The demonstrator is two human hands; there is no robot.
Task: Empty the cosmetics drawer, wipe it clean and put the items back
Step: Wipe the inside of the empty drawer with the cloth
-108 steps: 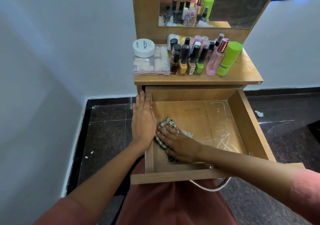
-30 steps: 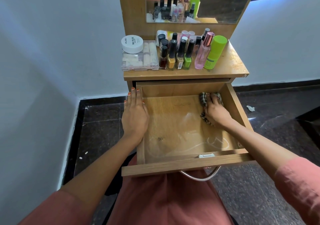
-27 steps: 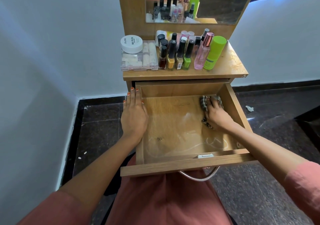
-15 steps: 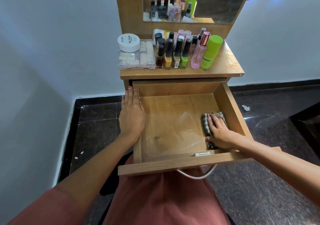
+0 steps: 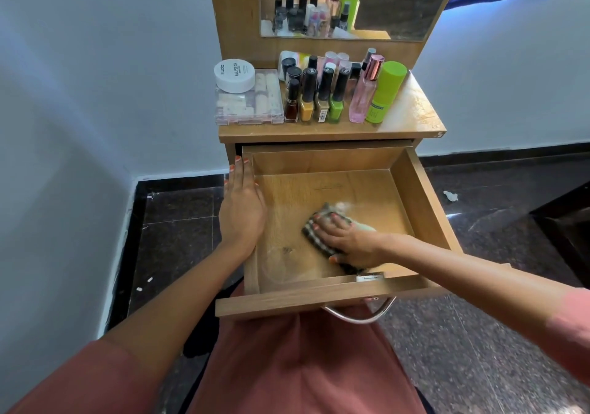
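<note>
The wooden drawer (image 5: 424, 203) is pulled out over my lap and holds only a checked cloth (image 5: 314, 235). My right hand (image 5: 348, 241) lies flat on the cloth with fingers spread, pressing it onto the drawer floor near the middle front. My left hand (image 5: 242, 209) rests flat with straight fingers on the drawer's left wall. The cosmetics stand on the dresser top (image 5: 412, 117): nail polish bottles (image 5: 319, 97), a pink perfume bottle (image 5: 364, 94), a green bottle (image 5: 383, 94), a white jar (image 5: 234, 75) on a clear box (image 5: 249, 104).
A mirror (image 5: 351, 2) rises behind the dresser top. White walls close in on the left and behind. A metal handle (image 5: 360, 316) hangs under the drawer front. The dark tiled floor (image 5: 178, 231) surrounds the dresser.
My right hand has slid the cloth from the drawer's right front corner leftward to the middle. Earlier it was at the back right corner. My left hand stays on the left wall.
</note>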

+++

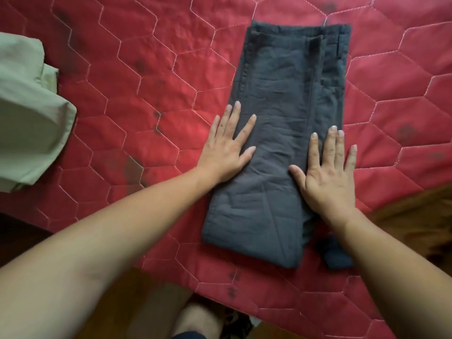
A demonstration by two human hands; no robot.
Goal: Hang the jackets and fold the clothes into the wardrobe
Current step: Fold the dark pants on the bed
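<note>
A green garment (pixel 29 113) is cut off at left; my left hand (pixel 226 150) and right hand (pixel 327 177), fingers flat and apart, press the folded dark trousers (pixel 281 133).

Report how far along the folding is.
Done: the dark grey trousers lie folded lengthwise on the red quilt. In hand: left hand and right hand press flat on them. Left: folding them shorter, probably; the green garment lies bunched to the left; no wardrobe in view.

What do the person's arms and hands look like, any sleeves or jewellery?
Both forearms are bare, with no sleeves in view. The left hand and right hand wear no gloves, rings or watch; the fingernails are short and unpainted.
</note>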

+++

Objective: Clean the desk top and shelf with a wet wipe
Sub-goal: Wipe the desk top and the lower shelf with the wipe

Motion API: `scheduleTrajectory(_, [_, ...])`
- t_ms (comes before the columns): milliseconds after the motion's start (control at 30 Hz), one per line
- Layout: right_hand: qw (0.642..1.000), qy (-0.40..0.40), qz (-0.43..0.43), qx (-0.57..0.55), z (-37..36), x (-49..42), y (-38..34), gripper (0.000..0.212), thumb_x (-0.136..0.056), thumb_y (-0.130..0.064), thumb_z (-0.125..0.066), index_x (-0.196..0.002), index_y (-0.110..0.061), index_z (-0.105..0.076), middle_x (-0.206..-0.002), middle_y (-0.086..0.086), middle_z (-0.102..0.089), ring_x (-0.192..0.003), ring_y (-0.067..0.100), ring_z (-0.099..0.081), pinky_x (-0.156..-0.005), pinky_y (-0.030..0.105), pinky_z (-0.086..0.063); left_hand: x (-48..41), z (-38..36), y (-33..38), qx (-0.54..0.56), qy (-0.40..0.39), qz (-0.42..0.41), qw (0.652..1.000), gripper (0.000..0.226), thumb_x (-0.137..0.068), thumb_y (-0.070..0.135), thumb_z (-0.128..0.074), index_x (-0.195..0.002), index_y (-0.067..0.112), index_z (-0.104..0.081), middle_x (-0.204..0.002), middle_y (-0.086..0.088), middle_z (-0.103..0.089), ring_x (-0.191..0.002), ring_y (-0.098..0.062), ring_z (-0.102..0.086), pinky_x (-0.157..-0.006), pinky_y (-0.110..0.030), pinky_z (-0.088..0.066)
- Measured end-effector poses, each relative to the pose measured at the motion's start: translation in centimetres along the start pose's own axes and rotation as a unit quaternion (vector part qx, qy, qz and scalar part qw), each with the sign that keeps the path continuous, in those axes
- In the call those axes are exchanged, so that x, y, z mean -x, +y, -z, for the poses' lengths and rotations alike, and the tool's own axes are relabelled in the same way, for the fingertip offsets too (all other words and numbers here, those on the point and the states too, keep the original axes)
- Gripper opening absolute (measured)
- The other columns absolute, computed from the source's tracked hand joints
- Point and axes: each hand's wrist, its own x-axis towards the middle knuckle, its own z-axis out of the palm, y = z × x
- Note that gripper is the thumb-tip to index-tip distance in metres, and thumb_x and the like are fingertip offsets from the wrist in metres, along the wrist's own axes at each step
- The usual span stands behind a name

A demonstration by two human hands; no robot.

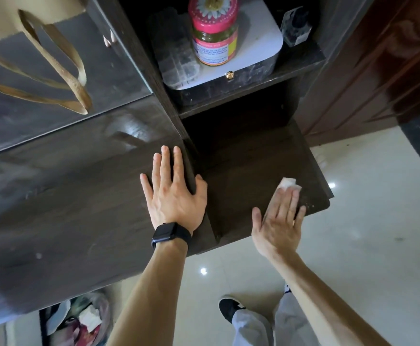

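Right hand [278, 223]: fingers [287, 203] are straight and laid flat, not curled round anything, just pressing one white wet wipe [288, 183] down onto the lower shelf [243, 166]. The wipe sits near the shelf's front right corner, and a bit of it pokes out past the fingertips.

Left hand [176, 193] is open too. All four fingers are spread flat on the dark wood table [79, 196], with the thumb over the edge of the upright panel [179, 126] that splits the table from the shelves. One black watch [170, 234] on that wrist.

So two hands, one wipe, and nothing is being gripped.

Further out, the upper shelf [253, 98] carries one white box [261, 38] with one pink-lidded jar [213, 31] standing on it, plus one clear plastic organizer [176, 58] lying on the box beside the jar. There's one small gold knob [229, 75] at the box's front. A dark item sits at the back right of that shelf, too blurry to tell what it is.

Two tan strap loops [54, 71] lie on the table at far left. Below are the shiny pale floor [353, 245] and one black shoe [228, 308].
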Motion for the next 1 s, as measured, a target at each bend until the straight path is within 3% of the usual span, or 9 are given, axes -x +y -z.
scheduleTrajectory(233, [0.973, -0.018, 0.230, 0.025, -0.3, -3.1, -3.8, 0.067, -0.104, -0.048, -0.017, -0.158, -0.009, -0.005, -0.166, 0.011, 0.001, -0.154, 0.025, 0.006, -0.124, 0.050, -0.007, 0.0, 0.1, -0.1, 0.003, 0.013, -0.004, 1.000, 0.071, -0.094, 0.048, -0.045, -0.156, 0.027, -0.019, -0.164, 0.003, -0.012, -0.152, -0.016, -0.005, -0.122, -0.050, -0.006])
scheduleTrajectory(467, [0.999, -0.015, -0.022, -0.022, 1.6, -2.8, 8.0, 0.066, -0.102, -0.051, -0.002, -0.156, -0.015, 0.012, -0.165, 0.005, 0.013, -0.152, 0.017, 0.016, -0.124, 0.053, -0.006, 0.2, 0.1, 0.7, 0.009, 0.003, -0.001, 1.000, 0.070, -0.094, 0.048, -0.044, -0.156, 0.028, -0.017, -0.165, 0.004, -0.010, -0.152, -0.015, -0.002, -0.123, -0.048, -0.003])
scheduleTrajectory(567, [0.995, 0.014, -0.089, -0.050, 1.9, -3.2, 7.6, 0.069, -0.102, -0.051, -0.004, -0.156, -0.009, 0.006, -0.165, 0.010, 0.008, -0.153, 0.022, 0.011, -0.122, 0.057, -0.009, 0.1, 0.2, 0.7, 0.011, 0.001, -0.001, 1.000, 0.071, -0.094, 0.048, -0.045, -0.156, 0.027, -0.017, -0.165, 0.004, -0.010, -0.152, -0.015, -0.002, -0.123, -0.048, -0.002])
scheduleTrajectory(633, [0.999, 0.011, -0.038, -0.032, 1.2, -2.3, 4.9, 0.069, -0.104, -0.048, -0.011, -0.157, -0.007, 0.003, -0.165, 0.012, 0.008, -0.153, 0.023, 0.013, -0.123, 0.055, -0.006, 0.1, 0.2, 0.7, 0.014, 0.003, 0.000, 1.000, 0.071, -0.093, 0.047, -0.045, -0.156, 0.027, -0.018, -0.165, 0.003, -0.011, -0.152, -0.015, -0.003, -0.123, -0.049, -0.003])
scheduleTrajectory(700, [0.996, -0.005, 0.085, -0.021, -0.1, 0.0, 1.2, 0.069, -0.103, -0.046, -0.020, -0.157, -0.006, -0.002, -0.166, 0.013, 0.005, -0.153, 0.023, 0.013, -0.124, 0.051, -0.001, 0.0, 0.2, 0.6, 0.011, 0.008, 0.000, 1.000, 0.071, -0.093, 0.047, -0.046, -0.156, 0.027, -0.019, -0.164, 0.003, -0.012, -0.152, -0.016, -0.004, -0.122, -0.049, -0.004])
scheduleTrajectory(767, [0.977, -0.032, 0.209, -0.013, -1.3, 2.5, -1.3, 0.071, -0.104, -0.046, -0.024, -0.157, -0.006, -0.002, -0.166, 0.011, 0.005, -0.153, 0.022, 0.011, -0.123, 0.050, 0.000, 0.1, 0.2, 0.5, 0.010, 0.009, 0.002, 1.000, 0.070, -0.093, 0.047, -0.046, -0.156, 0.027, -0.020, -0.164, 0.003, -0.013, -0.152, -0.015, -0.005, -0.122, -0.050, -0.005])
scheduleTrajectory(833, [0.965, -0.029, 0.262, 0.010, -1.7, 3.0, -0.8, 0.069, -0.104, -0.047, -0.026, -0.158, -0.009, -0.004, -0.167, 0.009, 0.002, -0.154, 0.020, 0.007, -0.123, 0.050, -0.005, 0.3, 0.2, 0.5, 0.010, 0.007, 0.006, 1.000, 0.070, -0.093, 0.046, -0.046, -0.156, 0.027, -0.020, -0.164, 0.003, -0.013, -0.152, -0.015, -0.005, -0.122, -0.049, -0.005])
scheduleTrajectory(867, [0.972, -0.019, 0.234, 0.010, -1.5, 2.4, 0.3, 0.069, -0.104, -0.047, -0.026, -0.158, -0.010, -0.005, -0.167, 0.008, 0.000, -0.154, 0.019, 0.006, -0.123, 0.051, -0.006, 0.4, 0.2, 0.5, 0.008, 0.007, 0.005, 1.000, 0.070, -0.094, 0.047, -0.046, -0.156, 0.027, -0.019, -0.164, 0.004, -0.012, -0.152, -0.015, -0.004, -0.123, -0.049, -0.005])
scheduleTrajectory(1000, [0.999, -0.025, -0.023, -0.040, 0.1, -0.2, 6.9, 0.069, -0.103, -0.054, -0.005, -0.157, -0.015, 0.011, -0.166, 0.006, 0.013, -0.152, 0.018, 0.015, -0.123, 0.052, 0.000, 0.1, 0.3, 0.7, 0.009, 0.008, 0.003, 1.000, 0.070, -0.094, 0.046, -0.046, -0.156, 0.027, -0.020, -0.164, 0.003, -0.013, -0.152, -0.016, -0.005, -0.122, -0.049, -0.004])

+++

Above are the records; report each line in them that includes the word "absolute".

- Gripper opening absolute (measured)
- The other columns absolute, computed from the source's tracked hand joints

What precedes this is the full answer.